> **Task description**: Every line of the listing should be repeated exactly.

> **Data shown**:
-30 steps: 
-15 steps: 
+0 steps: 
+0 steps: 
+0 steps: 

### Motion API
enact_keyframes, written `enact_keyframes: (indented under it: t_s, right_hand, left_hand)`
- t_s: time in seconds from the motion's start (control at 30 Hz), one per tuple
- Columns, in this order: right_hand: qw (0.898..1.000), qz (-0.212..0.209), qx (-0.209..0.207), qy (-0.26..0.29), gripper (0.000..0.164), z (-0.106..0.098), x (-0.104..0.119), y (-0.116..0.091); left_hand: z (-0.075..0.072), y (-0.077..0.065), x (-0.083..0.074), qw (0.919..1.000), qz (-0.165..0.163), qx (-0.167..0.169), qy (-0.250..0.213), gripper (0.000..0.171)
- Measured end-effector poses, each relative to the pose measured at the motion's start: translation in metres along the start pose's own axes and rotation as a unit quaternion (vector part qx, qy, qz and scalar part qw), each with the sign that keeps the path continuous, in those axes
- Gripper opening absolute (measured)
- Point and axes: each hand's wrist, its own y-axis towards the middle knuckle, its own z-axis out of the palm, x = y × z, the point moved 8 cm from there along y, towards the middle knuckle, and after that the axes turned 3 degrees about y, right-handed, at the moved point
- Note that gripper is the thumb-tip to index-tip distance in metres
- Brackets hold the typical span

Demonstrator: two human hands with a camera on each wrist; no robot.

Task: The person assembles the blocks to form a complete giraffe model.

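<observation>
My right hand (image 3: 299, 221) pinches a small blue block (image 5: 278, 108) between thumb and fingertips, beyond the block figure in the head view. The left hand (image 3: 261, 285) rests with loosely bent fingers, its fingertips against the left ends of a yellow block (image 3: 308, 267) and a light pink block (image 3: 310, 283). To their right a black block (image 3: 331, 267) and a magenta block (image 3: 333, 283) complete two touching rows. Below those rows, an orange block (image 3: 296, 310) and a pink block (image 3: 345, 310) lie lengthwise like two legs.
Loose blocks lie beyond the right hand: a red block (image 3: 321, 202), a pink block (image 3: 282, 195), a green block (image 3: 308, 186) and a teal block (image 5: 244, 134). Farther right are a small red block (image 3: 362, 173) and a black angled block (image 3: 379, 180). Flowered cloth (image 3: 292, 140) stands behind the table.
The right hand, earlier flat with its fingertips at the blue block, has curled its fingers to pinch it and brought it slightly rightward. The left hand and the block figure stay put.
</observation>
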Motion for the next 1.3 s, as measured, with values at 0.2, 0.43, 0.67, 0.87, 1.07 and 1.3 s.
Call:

> **Solution for this task**:
-30 steps: 
-15 steps: 
+0 steps: 
+0 steps: 
+0 steps: 

### Motion API
enact_keyframes, written `enact_keyframes: (indented under it: t_s, right_hand, left_hand)`
- t_s: time in seconds from the motion's start (control at 30 Hz), one per tuple
- Columns, in this order: right_hand: qw (0.898..1.000), qz (-0.212..0.209), qx (-0.209..0.207), qy (-0.26..0.29), gripper (0.000..0.164), z (-0.106..0.098), x (-0.104..0.119), y (-0.116..0.091); left_hand: z (-0.075..0.072), y (-0.077..0.065), x (-0.083..0.074), qw (0.919..1.000), qz (-0.165..0.163), qx (-0.167..0.169), qy (-0.250..0.213), gripper (0.000..0.171)
- Measured end-effector poses, each relative to the pose measured at the motion's start: translation in metres along the start pose's own axes and rotation as a unit quaternion (vector part qx, qy, qz and scalar part qw), each with the sign that keeps the path continuous, in those axes
- Gripper opening absolute (measured)
- Point and axes: each hand's wrist, its own y-axis towards the middle knuckle, its own z-axis out of the palm, x = y × z, the point moved 8 cm from there along y, towards the middle knuckle, and after that the axes turned 3 degrees about y, right-handed, at the moved point
- Note that gripper is the thumb-tip to index-tip distance in metres
- Brackets hold the typical span

Demonstrator: two human hands with a camera on each wrist; no robot.

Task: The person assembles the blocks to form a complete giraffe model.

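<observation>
My right hand (image 3: 299, 221) pinches a small blue block (image 5: 278, 108) between thumb and fingertips, beyond the block figure in the head view. The left hand (image 3: 261, 285) rests with loosely bent fingers, its fingertips against the left ends of a yellow block (image 3: 308, 267) and a light pink block (image 3: 310, 283). To their right a black block (image 3: 331, 267) and a magenta block (image 3: 333, 283) complete two touching rows. Below those rows, an orange block (image 3: 296, 310) and a pink block (image 3: 345, 310) lie lengthwise like two legs.
Loose blocks lie beyond the right hand: a red block (image 3: 321, 202), a pink block (image 3: 282, 195), a green block (image 3: 308, 186) and a teal block (image 5: 244, 134). Farther right are a small red block (image 3: 362, 173) and a black angled block (image 3: 379, 180). Flowered cloth (image 3: 292, 140) stands behind the table.
The right hand, earlier flat with its fingertips at the blue block, has curled its fingers to pinch it and brought it slightly rightward. The left hand and the block figure stay put.
</observation>
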Motion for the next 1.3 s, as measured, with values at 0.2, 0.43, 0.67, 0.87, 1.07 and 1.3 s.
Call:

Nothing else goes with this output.